While the results above, especially the lack of an effect of the GluR antagonist puffs on the ET cell IPSC, argued strongly that the lateral IPSC in ET cells was due to direct inputs from GABAergic SA cells (Fig. 5A, option 1), we also wanted to test more directly for a multisynaptic path of inhibition involved glutamatergic SA cells and PG cells, given prior evidence for glutamatergic SA cells (Aungst et al., 2003; Brill et al., 2009). For this analysis (Fig. 6), we used a fura-2 AM-based calcium imaging approach, asking whether we could observe excitation of PG cells at one glomerulus due to stimulation at another glomerulus. Experiments were done in VGAT-Venus transgenic rats (Uematsu et al., 2008), where we could use the Venus signal, along with analysis of cell body diameter (6–8 μm for PG cells), to help identify GABAergic PG cells. We confirmed, using in situ hybridization methods, that Venus fluorescence was present in GAD65-positive PG cells in the glomerular layer (Venus in 92% of 229 GAD65-positive cells across four sections; Fig. 6A–C) (Kiyokage et al., 2010) and was not in cells expressing the vesicular glutamate transporter isoforms 1 and 2 (74 cells across three sections). We also confirmed the PG cell identity anatomically, based on their small dendritic arbor, in some of the responsive cells (n = 3) by performing whole-cell recordings with Alexa 488-containing dye in the patch pipette subsequent to the imaging. We found that conditioning electrical stimulation excited far more Venus-positive PG cells at the conditioning glomerulus (5.9 ± 1.2 cells per glomerulus; 9 glomeruli in 9 slices; Fig. 6D,E), compared with remote glomeruli located two to six glomeruli away (1.0 ± 0.2 cells per glomerulus; 49 glomeruli in 11 slices; p < 0.001). Most distant glomeruli (33 of 49) had no responsive Venus-positive PG cells (Fig. 6F). Moreover, even when responses were observed, they typically were much smaller in magnitude than those observed in glomeruli near the stimulating pipette (Fig. 6E) and much smaller than GC responses observed in studies of sectioned slices (Fig. 2E). These results are consistent with glutamatergic SA cells, if they exist, providing only very weak interglomerular excitatory signals onto PG cells, further supporting a model of lateral inhibitory signaling that involves GABAergic SA cells.

Discussion

An important feature of the anatomy of the olfactory bulb is the organization of the output MCs by OR-specific glomeruli. In this study, we used electrophysiological and imaging methods in rat bulb slices to test for lateral inhibition between glomeruli, as well as its underlying mechanisms.

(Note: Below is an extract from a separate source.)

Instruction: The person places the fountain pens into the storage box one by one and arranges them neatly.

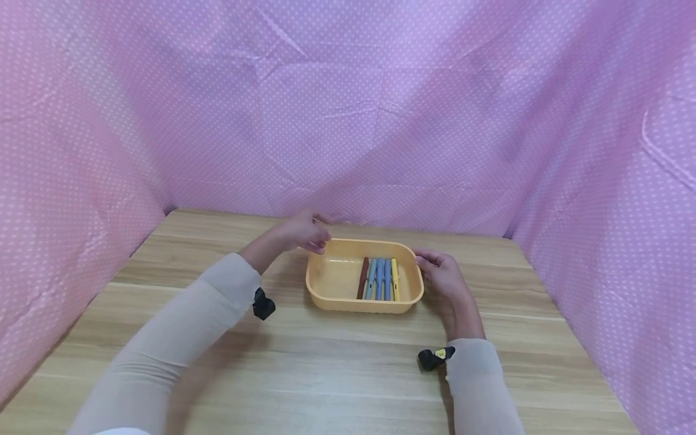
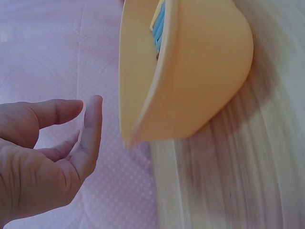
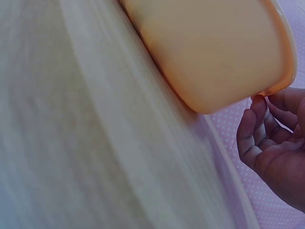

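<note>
A yellow plastic tray [image 1: 335, 279] with rounded corners stands on the table. Several capped pens [image 1: 379, 280] lie side by side in its right half: dark red, grey-green, blue and yellow. At the tray's right end, my right hand [image 1: 444, 277] pinches the rim between thumb and fingertips, as the right wrist view shows on the tray wall [image 3: 214, 52]. My left hand [image 1: 304, 232] hovers by the far left corner. In the left wrist view, a gap separates the left hand [image 2: 57, 152] from the tray [image 2: 209, 67]; its fingers are loosely bent and hold nothing.
The wood-grain table [image 1: 304, 374] extends around the tray on every side. Pink dotted cloth [image 1: 348, 121] hangs behind the table and along both sides. A small black camera [image 1: 264, 304] sits at the left wrist, another black camera [image 1: 432, 359] at the right.
</note>
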The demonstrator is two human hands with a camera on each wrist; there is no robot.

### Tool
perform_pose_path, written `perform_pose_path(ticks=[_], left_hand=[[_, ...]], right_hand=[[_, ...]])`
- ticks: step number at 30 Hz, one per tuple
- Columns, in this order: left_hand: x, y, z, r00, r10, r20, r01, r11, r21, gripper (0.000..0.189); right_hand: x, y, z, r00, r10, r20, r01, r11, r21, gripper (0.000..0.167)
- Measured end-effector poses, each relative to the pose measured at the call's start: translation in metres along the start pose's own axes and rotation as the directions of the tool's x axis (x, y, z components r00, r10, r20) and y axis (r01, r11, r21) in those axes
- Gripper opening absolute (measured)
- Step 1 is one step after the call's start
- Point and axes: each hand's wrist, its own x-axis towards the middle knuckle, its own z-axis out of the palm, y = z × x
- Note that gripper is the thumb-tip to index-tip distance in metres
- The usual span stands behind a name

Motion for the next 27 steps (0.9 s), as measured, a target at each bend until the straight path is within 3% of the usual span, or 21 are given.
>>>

Interglomerular lateral inhibition in olfactory bulb

We obtained strong evidence for interglomerular lateral inhibition, as observed as a conditioning stimulus-induced decrease in the LLD and spike activity in MCs. The effect of the conditioning stimulus on the LLD, which was most commonly examined, was quite variable, with only 9 of 27 MCs showing a >30% decrease. The electrical conditioning stimuli nearly always evoked a GABAergic current at target glomeruli (in 19 of 20 ET cells), so the small effect seen on the LLD in some experiments was not due to the absence of inhibition but rather because inhibition was too weak to counteract the powerful regenerative excitatory events that underlie an LLD. In the natural situation, odor activates many glomeruli across the surface of the bulb (Rubin and Katz, 1999; Bozza and Mombaerts, 2001), and, so, suppression of MC activity would likely be stronger.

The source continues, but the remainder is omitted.